> **Work to complete**: Retype the material that follows exactly, limited to the lines from the one with "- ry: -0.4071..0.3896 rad" through the one with "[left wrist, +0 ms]", and keep out all pictures.

> **Data excerpt**:
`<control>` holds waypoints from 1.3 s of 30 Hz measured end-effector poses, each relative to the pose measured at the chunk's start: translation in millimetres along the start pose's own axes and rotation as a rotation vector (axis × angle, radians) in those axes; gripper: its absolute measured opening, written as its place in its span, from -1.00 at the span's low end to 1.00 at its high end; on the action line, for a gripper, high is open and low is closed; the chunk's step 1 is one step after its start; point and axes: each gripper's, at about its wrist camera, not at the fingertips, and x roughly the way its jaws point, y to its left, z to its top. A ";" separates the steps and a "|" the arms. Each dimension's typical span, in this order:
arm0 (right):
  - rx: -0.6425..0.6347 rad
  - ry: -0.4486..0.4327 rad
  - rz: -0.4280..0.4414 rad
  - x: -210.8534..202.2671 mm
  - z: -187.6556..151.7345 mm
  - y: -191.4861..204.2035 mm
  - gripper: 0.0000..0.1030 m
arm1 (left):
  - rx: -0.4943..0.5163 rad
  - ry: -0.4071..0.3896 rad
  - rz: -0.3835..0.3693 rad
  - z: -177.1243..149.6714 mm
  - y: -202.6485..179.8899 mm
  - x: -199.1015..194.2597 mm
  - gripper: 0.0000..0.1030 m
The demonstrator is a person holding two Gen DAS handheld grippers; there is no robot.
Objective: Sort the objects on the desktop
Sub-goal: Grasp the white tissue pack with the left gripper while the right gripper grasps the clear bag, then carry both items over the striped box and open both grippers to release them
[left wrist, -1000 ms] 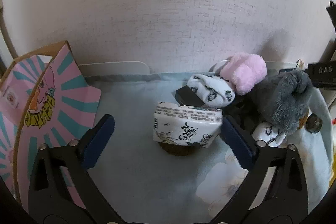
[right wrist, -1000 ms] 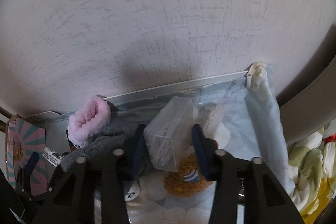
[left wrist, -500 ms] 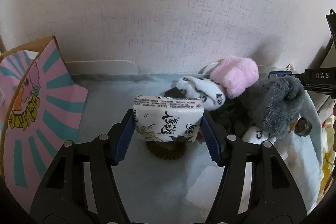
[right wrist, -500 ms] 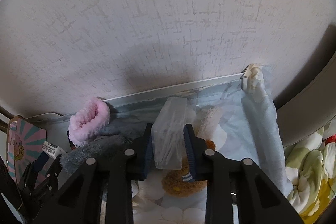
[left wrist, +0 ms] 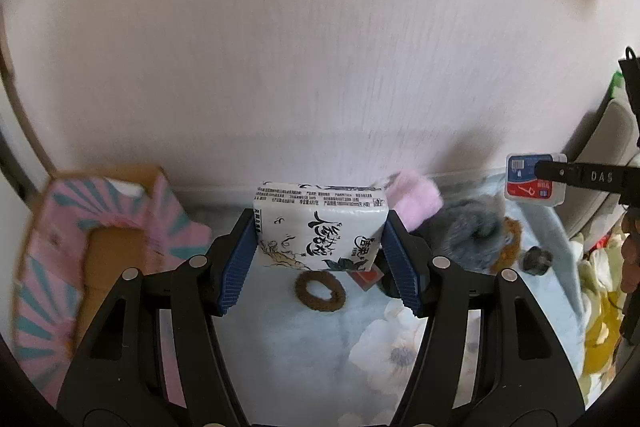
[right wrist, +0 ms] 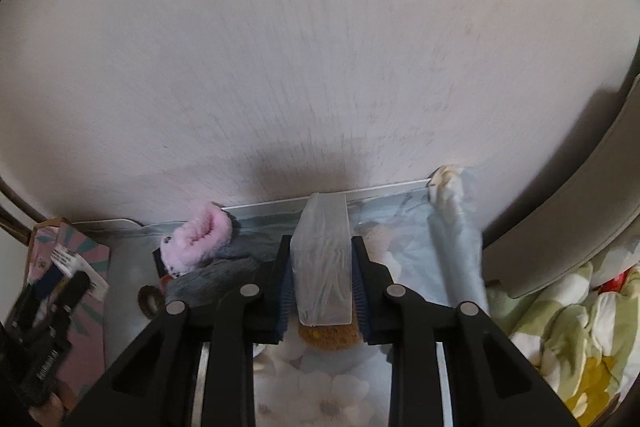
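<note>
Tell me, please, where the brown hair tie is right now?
In the left wrist view, the hair tie lies on the blue cloth, just below the tissue pack held in the left claw.

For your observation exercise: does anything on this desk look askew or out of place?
Yes. The pink-and-teal box at the left lies tipped with its flaps splayed open. Socks, the pink one and a grey one, are heaped against the wall rather than paired.

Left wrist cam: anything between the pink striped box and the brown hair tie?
Left wrist view: the left tool's left finger crosses that stretch; otherwise only bare cloth between pink striped box and brown hair tie.
</note>
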 end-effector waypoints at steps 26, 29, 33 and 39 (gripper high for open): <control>-0.452 -0.102 0.412 -98.2 5.9 240.6 -0.53 | -0.112 -0.021 0.213 -7.8 144.7 -172.2 0.15; -0.512 -0.050 0.469 -84.2 -5.2 279.9 -0.53 | -0.153 -0.002 0.226 -27.3 160.2 -172.4 0.15; -0.595 0.026 0.496 -57.0 -23.3 328.2 -0.53 | -0.197 0.027 0.229 -51.8 171.8 -164.9 0.15; -0.680 0.130 0.472 -11.0 -49.4 381.5 -0.53 | -0.210 0.074 0.224 -79.0 178.1 -151.4 0.15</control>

> **Exercise solution**:
  - ry: -0.4071..0.3896 rad
  - rz: -0.3835..0.3693 rad
  - z: -177.1243..149.6714 mm
  - y: -202.6485..179.8899 mm
  - x: -199.1015..194.2597 mm
  - gripper: 0.0000..0.1030 m
The demonstrator is a person holding two Gen DAS handheld grippers; there is no robot.
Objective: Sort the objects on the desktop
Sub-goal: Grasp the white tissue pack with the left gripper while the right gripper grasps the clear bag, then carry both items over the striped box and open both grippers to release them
[left wrist, -1000 ms] 
[right wrist, -1000 ms] 
[left wrist, -500 ms] 
[right wrist, -500 ms] 
[left wrist, +0 ms] 

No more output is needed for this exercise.